When will the Minister reject the nonsensical view that Scotland receives a greater share of public expenditure than anywhere else in the United Kingdom? It is clear that the south-east of England still receives the largest share of public expenditure, no matter how the figures are assessed. The Minister should read the minutes of the Select Committee on Employment on the London Docklands development corporation. He will then discover the subsidy enjoyed by the south-east. The people of Scotland have spoken. Unless the present ministerial team can get it together, it will be the last time its members sit together representing Scotland.
§ Mr. Stewart
I am grateful to the hon. Gentleman for his welcome. I do not accept what he said in his supplementary question. I will send him the figures, which show without question that identifiable public expenditure per head in Scotland is far higher than in England and higher than in Wales.
§ Mr.
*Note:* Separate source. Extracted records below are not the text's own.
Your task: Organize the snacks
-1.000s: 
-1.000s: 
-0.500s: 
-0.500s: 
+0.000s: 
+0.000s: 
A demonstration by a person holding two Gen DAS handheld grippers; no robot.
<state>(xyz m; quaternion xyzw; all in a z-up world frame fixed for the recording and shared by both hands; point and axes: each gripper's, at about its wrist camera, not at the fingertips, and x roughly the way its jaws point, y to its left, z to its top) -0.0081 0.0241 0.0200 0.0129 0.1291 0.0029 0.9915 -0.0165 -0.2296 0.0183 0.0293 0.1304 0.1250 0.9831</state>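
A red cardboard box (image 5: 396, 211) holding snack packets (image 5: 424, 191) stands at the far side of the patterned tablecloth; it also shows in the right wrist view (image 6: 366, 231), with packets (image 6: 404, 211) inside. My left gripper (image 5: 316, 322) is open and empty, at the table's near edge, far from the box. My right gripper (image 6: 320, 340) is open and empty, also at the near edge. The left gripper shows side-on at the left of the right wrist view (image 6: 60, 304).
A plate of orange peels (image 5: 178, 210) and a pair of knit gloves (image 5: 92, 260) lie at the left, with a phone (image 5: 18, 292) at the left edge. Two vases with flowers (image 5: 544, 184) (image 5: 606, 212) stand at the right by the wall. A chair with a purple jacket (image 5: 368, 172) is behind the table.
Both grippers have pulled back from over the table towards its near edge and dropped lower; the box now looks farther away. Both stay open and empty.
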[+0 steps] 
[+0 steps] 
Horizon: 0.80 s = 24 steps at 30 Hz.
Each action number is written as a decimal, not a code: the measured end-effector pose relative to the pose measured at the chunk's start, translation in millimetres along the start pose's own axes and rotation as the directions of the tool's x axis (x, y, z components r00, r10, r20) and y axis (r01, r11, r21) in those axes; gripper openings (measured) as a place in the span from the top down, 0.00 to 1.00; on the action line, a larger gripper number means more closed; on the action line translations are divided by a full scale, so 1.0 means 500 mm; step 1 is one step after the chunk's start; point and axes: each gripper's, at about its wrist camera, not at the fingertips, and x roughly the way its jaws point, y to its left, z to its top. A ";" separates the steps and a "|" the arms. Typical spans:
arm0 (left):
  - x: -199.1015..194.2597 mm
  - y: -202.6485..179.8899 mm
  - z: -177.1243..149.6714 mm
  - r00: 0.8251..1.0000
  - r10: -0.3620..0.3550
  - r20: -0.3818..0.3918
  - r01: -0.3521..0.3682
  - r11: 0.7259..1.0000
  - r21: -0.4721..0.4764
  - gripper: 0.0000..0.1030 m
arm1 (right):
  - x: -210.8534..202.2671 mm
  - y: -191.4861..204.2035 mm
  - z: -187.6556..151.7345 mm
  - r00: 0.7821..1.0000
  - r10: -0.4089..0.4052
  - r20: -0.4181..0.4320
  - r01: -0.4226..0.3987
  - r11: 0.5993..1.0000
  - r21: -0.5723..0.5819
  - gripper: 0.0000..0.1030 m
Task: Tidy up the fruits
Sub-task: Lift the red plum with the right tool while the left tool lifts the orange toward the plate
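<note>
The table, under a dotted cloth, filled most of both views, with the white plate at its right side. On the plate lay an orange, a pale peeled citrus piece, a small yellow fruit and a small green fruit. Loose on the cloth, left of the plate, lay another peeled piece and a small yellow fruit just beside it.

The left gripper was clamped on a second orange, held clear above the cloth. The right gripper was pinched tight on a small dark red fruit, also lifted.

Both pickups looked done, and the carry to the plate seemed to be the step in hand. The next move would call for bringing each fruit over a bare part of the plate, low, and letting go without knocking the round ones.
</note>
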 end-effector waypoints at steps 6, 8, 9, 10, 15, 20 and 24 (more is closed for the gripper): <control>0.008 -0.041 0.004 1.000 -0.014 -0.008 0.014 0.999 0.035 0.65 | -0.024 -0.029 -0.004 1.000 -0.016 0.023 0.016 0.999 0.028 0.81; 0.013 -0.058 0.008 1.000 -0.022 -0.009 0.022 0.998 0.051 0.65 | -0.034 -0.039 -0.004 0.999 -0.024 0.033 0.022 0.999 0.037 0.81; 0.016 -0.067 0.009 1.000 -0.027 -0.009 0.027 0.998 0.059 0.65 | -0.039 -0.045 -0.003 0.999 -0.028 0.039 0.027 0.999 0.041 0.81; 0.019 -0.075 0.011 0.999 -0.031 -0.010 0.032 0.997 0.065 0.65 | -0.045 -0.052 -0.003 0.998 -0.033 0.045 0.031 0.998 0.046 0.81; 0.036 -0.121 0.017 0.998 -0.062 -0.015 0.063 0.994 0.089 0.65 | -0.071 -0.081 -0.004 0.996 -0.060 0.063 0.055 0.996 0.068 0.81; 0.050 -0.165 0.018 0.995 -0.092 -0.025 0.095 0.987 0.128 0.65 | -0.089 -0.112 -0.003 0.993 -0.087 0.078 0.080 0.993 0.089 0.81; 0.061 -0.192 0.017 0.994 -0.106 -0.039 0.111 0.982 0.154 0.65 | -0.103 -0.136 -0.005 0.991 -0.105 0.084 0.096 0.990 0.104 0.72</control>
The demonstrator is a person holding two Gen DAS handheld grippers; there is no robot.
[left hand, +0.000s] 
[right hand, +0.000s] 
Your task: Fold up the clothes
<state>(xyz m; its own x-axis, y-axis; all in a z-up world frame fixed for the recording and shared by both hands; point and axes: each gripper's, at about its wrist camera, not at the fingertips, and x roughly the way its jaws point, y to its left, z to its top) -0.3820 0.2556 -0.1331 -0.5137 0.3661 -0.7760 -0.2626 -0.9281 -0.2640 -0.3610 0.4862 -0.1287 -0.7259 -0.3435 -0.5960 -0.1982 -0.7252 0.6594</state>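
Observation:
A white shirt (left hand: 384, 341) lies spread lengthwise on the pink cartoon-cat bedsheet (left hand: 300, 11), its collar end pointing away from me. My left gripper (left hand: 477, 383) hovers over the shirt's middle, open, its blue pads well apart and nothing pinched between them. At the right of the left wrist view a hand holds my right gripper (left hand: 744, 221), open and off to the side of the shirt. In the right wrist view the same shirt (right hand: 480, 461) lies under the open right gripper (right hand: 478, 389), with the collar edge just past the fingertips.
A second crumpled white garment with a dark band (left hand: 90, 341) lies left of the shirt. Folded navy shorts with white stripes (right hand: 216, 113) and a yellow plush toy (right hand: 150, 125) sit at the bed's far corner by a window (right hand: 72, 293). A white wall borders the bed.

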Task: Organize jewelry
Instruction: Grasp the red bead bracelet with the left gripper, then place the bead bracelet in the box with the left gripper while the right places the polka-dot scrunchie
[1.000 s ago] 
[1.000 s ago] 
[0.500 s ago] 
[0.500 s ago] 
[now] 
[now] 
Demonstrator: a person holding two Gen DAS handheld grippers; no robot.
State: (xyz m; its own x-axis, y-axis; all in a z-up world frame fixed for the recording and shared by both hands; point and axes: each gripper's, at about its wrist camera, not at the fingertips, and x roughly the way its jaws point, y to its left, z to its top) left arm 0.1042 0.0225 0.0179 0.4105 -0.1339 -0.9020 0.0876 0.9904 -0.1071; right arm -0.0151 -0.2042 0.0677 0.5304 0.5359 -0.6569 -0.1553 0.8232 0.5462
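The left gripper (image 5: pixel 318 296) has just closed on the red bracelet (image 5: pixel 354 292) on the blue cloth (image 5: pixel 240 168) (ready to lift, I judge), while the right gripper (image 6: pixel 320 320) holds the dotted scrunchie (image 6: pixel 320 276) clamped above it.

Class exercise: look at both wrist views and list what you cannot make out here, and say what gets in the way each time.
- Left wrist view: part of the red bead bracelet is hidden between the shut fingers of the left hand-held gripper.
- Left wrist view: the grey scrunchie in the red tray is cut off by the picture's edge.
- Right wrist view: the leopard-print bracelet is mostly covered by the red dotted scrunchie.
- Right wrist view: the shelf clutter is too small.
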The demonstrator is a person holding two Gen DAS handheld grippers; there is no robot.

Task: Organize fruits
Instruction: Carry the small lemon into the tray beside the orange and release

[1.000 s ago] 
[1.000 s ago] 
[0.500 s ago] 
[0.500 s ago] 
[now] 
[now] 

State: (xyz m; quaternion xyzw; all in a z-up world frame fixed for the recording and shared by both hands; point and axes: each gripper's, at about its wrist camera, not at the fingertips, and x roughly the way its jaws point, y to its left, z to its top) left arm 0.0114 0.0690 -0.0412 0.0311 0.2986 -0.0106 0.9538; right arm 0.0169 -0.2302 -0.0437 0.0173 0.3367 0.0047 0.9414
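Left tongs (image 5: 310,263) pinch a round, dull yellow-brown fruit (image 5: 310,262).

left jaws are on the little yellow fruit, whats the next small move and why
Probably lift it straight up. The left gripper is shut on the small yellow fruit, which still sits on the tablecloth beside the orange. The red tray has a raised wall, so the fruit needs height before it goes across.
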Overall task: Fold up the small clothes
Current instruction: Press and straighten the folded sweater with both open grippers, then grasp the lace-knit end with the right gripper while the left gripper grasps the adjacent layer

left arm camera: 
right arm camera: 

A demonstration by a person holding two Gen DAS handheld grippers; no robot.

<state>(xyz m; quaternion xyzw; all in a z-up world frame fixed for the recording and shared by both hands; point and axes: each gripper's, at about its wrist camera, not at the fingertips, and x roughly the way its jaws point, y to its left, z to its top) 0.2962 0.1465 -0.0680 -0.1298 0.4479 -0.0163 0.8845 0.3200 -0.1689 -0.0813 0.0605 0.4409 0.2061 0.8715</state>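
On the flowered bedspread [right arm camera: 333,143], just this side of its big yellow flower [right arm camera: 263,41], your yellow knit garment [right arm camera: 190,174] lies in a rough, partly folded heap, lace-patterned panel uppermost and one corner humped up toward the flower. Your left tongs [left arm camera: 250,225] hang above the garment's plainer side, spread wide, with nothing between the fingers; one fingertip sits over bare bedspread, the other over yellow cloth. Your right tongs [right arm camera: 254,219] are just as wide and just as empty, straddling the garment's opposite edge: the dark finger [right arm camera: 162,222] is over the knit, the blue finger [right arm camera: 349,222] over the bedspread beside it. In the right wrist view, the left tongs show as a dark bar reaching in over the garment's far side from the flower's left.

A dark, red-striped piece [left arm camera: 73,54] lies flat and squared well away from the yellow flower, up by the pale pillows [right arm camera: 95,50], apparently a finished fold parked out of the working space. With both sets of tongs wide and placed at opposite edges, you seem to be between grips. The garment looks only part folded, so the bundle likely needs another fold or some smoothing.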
Dewar
Talking about public attitudes, did the Minister notice that in The Sunday Times—a newspaper which I am sure he reads carefully—there was an article setting out the results of a MORI poll? It showed that the Scottish Constitutional Convention's proposals attracted three times as much support as the hon. Gentleman's preferred option of the status quo and twice as much support as the nationalists' position. The Minister will be aware that he does not represent direct Scottish participation in Brussels. Leaving aside the unfortunate views of Lord Strathclyde, will he clarify the Government's position and explain whether he stands by the recently expressed views of the Secretary of State that there should be direct Government participation in the form of the Scottish Office in Brussels or whether he supports the Treasury view that that is not necessary and should not take place?
§ Mr. Stewart
The result of the referendum in 1979, which is probably a painful memory for the hon. Gentleman, showed that, when faced with detailed and specific proposals spelling out the disadvantages of an Assembly as well as the claimed benefits, the electorate appreciates that an extra tier of government with extra taxation and all the problems to which my hon. Friends have referred is not the answer for Scotland.
The second part of the hon. Gentleman's supplementary question seemed not to arise directly from the main question, although there is a later question on the Order Paper to which it may be relevant. I confirm that the answer to the hon. Gentleman's question was fully and comprehensively spelt out in my letter to him, which naturally had the full agreement of my right hon. Friend the Secretary of State.